Line by line, retype the material with nothing left out.

- Opening Delimiter -

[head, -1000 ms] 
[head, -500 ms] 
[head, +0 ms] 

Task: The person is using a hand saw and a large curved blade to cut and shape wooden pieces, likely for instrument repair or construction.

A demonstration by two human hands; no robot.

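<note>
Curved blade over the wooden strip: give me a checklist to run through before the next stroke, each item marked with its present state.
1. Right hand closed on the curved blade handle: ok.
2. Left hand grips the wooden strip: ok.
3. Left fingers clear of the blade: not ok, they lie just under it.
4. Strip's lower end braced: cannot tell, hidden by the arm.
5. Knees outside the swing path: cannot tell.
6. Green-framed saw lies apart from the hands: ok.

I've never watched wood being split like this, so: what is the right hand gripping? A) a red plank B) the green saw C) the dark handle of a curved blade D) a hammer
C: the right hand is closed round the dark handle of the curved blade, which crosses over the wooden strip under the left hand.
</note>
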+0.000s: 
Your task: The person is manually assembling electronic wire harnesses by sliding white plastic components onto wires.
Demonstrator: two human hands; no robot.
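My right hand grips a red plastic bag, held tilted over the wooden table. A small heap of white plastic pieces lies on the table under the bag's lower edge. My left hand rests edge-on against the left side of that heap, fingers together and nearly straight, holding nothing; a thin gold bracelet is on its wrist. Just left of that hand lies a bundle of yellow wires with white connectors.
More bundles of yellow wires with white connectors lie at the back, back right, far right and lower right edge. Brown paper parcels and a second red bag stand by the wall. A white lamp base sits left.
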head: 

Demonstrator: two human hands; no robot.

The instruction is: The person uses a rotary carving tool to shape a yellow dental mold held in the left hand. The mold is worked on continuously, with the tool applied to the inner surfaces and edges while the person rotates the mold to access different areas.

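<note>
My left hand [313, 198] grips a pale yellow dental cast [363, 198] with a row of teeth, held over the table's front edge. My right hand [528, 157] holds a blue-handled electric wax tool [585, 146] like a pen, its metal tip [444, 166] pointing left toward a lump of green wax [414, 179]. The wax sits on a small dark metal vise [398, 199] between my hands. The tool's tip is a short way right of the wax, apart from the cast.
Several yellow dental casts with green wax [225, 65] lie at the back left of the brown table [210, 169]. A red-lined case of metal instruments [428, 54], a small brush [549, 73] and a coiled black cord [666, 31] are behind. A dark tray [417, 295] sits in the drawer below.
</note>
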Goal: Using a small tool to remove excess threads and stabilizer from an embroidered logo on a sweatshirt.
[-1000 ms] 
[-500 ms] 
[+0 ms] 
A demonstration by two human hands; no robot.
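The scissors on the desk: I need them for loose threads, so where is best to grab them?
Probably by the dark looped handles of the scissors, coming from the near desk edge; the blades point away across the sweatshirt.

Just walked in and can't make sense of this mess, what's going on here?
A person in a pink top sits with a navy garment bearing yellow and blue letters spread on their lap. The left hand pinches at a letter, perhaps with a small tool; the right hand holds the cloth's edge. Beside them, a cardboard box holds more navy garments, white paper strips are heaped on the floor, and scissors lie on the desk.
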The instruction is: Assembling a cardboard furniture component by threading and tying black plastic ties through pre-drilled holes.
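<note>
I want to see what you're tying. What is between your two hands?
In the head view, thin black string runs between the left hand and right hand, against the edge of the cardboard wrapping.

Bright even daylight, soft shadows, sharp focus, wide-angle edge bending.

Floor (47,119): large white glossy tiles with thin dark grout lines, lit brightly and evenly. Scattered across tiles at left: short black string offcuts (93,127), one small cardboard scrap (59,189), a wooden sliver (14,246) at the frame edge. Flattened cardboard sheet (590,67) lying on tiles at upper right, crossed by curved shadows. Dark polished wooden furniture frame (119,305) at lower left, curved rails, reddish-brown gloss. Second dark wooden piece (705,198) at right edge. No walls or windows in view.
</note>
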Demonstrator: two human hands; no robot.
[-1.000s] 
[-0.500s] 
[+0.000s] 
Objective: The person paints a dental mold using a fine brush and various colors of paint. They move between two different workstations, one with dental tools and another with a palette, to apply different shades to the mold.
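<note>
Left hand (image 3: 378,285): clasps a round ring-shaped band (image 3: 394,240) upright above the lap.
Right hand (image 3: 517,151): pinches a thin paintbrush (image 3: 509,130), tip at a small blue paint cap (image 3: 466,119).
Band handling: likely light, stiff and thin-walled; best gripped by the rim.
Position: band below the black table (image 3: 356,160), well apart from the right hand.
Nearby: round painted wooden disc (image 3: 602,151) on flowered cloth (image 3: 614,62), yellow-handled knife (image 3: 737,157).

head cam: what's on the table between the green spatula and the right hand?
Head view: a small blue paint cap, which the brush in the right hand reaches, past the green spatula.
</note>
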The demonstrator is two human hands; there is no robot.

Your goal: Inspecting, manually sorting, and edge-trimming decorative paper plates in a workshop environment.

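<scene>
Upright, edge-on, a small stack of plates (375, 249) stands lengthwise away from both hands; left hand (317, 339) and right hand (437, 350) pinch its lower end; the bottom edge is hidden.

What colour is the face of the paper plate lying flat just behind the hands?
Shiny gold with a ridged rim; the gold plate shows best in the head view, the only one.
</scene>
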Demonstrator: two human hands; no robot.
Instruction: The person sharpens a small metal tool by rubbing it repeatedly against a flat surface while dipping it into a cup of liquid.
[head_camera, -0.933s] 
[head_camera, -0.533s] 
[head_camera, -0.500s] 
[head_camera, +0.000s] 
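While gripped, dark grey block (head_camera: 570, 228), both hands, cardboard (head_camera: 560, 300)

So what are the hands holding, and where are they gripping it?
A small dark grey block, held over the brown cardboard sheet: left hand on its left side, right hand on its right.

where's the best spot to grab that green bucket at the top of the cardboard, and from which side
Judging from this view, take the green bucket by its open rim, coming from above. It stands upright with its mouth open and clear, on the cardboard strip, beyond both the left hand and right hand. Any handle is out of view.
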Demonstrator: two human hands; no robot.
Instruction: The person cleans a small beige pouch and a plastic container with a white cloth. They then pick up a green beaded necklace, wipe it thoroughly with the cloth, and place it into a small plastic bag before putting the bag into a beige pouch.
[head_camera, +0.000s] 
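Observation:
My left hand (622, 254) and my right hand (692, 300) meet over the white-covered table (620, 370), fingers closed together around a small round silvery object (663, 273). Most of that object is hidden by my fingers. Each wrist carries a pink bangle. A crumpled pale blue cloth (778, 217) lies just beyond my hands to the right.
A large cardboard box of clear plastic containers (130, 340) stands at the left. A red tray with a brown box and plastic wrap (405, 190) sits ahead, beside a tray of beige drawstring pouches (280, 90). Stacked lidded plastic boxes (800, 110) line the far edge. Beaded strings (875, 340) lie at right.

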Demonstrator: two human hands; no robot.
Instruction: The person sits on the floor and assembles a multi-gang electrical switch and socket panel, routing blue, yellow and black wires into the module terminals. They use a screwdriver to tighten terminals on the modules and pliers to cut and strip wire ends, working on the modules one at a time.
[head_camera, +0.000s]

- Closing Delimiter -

## EXPECTED OUTPUT
[head, -1000 ms] 
[head, -500 ms] 
[head, +0 ms] 

Task: The person is using a hand saw and a large curved blade to cut and shape wooden pieces, likely for instrument repair or construction.

A demonstration by two human hands; no robot.

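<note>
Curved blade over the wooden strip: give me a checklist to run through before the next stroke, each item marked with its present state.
1. Right hand closed on the curved blade handle: ok.
2. Left hand grips the wooden strip: ok.
3. Left fingers clear of the blade: not ok, they lie just under it.
4. Strip's lower end braced: cannot tell, hidden by the arm.
5. Knees outside the swing path: cannot tell.
6. Green-framed saw lies apart from the hands: ok.

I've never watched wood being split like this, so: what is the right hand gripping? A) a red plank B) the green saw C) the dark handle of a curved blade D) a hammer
C: the right hand is closed round the dark handle of the curved blade, which crosses over the wooden strip under the left hand.
</note>
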+0.000s: 
Your task: The person is manually assembling electronic wire harnesses by sliding white plastic components onto wires.
Demonstrator: two human hands; no robot.
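My right hand grips a red plastic bag, held tilted over the wooden table. A small heap of white plastic pieces lies on the table under the bag's lower edge. My left hand rests edge-on against the left side of that heap, fingers together and nearly straight, holding nothing; a thin gold bracelet is on its wrist. Just left of that hand lies a bundle of yellow wires with white connectors.
More bundles of yellow wires with white connectors lie at the back, back right, far right and lower right edge. Brown paper parcels and a second red bag stand by the wall. A white lamp base sits left.
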head: 

Demonstrator: two human hands; no robot.

The instruction is: The person uses a rotary carving tool to shape a yellow dental mold held in the left hand. The mold is worked on continuously, with the tool applied to the inner surfaces and edges while the person rotates the mold to access different areas.

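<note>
My left hand [313, 198] grips a pale yellow dental cast [363, 198] with a row of teeth, held over the table's front edge. My right hand [528, 157] holds a blue-handled electric wax tool [585, 146] like a pen, its metal tip [444, 166] pointing left toward a lump of green wax [414, 179]. The wax sits on a small dark metal vise [398, 199] between my hands. The tool's tip is a short way right of the wax, apart from the cast.
Several yellow dental casts with green wax [225, 65] lie at the back left of the brown table [210, 169]. A red-lined case of metal instruments [428, 54], a small brush [549, 73] and a coiled black cord [666, 31] are behind. A dark tray [417, 295] sits in the drawer below.
</note>
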Goal: Using a small tool to remove excess threads and stabilizer from an embroidered logo on a sweatshirt.
[-1000 ms] 
[-500 ms] 
[+0 ms] 
A demonstration by two human hands; no robot.
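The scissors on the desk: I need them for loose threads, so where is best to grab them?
Probably by the dark looped handles of the scissors, coming from the near desk edge; the blades point away across the sweatshirt.

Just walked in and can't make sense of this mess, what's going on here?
A person in a pink top sits with a navy garment bearing yellow and blue letters spread on their lap. The left hand pinches at a letter, perhaps with a small tool; the right hand holds the cloth's edge. Beside them, a cardboard box holds more navy garments, white paper strips are heaped on the floor, and scissors lie on the desk.
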The instruction is: Assembling a cardboard furniture component by threading and tying black plastic ties through pre-drilled holes.
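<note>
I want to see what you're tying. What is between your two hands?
In the head view, thin black string runs between the left hand and right hand, against the edge of the cardboard wrapping.

Bright even daylight, soft shadows, sharp focus, wide-angle edge bending.

Floor (47,119): large white glossy tiles with thin dark grout lines, lit brightly and evenly. Scattered across tiles at left: short black string offcuts (93,127), one small cardboard scrap (59,189), a wooden sliver (14,246) at the frame edge. Flattened cardboard sheet (590,67) lying on tiles at upper right, crossed by curved shadows. Dark polished wooden furniture frame (119,305) at lower left, curved rails, reddish-brown gloss. Second dark wooden piece (705,198) at right edge. No walls or windows in view.
</note>
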Demonstrator: two human hands; no robot.
[-1.000s] 
[-0.500s] 
[+0.000s] 
Objective: The person paints a dental mold using a fine brush and various colors of paint. They move between two different workstations, one with dental tools and another with a palette, to apply different shades to the mold.
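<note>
Left hand (image 3: 378,285): clasps a round ring-shaped band (image 3: 394,240) upright above the lap.
Right hand (image 3: 517,151): pinches a thin paintbrush (image 3: 509,130), tip at a small blue paint cap (image 3: 466,119).
Band handling: likely light, stiff and thin-walled; best gripped by the rim.
Position: band below the black table (image 3: 356,160), well apart from the right hand.
Nearby: round painted wooden disc (image 3: 602,151) on flowered cloth (image 3: 614,62), yellow-handled knife (image 3: 737,157).

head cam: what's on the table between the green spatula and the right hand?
Head view: a small blue paint cap, which the brush in the right hand reaches, past the green spatula.
</note>
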The demonstrator is two human hands; there is no robot.

Your goal: Inspecting, manually sorting, and edge-trimming decorative paper plates in a workshop environment.

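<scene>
Upright, edge-on, a small stack of plates (375, 249) stands lengthwise away from both hands; left hand (317, 339) and right hand (437, 350) pinch its lower end; the bottom edge is hidden.

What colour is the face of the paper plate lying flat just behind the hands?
Shiny gold with a ridged rim; the gold plate shows best in the head view, the only one.
</scene>
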Demonstrator: two human hands; no robot.
Instruction: The person sharpens a small metal tool by rubbing it repeatedly against a flat surface while dipping it into a cup of liquid.
[head_camera, -0.933s] 
[head_camera, -0.533s] 
[head_camera, -0.500s] 
[head_camera, +0.000s] 
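While gripped, dark grey block (head_camera: 570, 228), both hands, cardboard (head_camera: 560, 300)

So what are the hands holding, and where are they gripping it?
A small dark grey block, held over the brown cardboard sheet: left hand on its left side, right hand on its right.

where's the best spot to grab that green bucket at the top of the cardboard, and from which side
Judging from this view, take the green bucket by its open rim, coming from above. It stands upright with its mouth open and clear, on the cardboard strip, beyond both the left hand and right hand. Any handle is out of view.
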Demonstrator: two human hands; no robot.
Instruction: The person cleans a small beige pouch and a plastic container with a white cloth. They then pick up a green beaded necklace, wipe it thoroughly with the cloth, and place it into a small plastic bag before putting the bag into a beige pouch.
[head_camera, +0.000s] 
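Observation:
My left hand (622, 254) and my right hand (692, 300) meet over the white-covered table (620, 370), fingers closed together around a small round silvery object (663, 273). Most of that object is hidden by my fingers. Each wrist carries a pink bangle. A crumpled pale blue cloth (778, 217) lies just beyond my hands to the right.
A large cardboard box of clear plastic containers (130, 340) stands at the left. A red tray with a brown box and plastic wrap (405, 190) sits ahead, beside a tray of beige drawstring pouches (280, 90). Stacked lidded plastic boxes (800, 110) line the far edge. Beaded strings (875, 340) lie at right.
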
Demonstrator: two human hands; no robot.
Instruction: The person sits on the floor and assembles a multi-gang electrical switch and socket panel, routing blue, yellow and black wires into the module terminals. They use a screwdriver to tighten terminals on the modules and pliers to cut and strip wire ends, working on the modules one at a time.
[head_camera, +0.000s]

The requested output is now complete.